EXERCISE AIM:
Find each line below that includes "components", then copy it.

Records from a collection
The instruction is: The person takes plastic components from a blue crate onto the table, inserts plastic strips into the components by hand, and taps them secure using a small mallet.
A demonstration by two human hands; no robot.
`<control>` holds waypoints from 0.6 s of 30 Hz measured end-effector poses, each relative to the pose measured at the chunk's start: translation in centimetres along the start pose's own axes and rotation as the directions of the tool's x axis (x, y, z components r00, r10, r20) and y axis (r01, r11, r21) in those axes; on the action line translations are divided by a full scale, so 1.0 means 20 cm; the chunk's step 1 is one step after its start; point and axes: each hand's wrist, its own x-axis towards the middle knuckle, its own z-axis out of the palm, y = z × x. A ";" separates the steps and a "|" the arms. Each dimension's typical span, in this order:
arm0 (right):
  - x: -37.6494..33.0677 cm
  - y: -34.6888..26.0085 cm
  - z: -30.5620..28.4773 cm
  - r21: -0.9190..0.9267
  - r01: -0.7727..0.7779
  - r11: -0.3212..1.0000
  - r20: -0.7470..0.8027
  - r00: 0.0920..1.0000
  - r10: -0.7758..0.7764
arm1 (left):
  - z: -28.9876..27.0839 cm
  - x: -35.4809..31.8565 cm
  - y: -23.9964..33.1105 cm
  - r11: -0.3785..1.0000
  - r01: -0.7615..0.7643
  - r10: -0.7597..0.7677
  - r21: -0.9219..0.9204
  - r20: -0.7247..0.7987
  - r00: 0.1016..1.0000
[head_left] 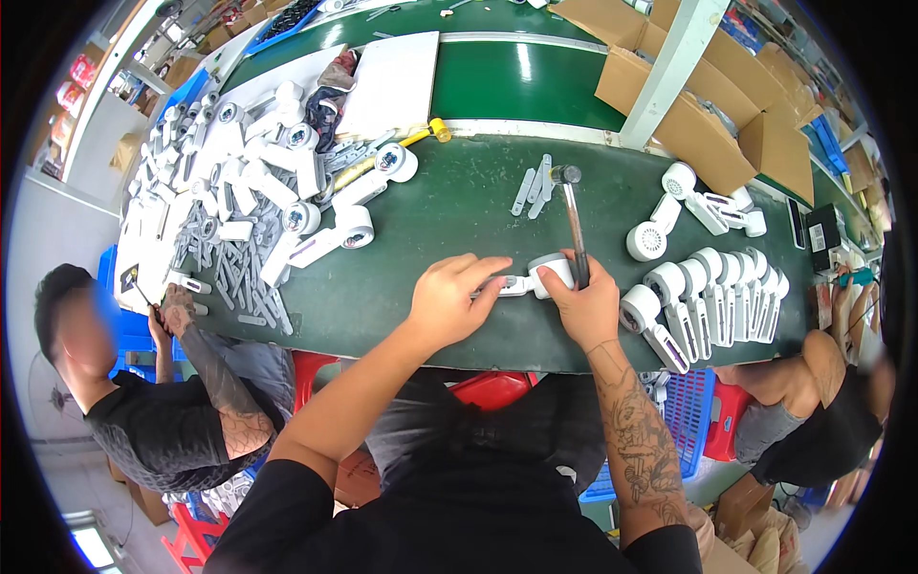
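Observation:
A white handheld fan [550,275] lies crosswise between my hands above the green table, its round head toward the right. My left hand [457,298] has thumb and fingers round the end of the fan's handle. My right hand [585,304] grips a hammer [576,222] upright, its metal head pointing away from me. The thumb of that same hand presses on the fan's round head. Several grey plastic strips [532,187] lie just beyond, left of the hammer head.
Assembled white fans [706,297] stand in a row at right, with more [660,215] behind. At left are heaps of white fan housings [258,172], grey strips [251,277] and a yellow mallet [428,132]. Cardboard boxes [698,143] stand far right by a post. People sit at both sides.

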 end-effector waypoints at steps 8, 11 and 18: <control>0.00 0.01 0.01 0.029 -0.015 0.999 0.018 1.000 0.014 | 0.05 -0.01 0.04 0.980 0.143 -0.138 -0.142 0.045 0.989; 0.00 0.00 0.00 0.006 -0.003 1.000 0.023 1.000 0.003 | 0.08 -0.02 0.00 0.999 -0.026 0.024 -0.026 -0.041 0.999; -0.03 -0.01 -0.01 0.004 0.023 1.000 0.004 1.000 -0.023 | 0.10 -0.03 -0.01 0.996 0.010 -0.011 -0.087 -0.003 1.000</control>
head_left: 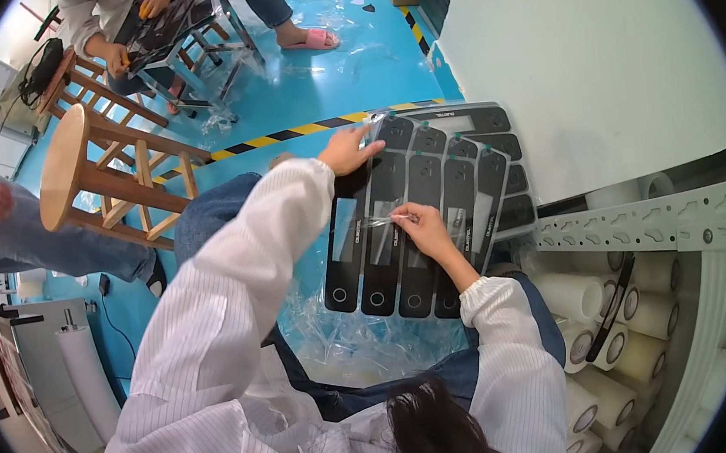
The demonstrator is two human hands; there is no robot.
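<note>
Several long black panels (416, 261) with rounded ends lie side by side in front of me, each with a light window and a ring mark near the lower end. My left hand (349, 149) rests at the top end of the leftmost panels, its thumb and fingers stretched apart. Over the middle of the panels, my right hand (423, 228) pinches a piece of clear plastic film (377, 221). That film stretches leftward from the fingertips. Small green tabs (420, 152) show near the panels' upper ends. More panels lie crosswise beneath, at the right, partly covered.
Crumpled clear film (348, 341) lies below the panels. A wooden stool (69, 167) stands at left, with a person's leg nearby. Ahead, another person sits with dark pieces on a metal stool (188, 47). White film rolls (651, 314) fill a rack at right, beside a white wall (592, 65).
</note>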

COMPLETED TASK:
The instruction is: The person takes plastic components from a blue crate onto the table, inserts plastic strips into the components by hand, and taps them secure using a small mallet.
`<control>` holds waypoints from 0.6 s of 30 Hz measured end-effector poses, each relative to the pose measured at the chunk's start: translation in centimetres along the start pose's own axes and rotation as the directions of the tool's x axis (x, y, z components r00, r10, r20) and y axis (r01, r11, r21) in those axes; on the action line translations are divided by a full scale, so 1.0 means 20 cm; the chunk's step 1 is one step after its start; point and axes: each hand's wrist, its own x-axis towards the middle knuckle, its own z-axis out of the palm, y = z × x. A ";" separates the steps and a "|" the arms. Each dimension's typical span, in this order:

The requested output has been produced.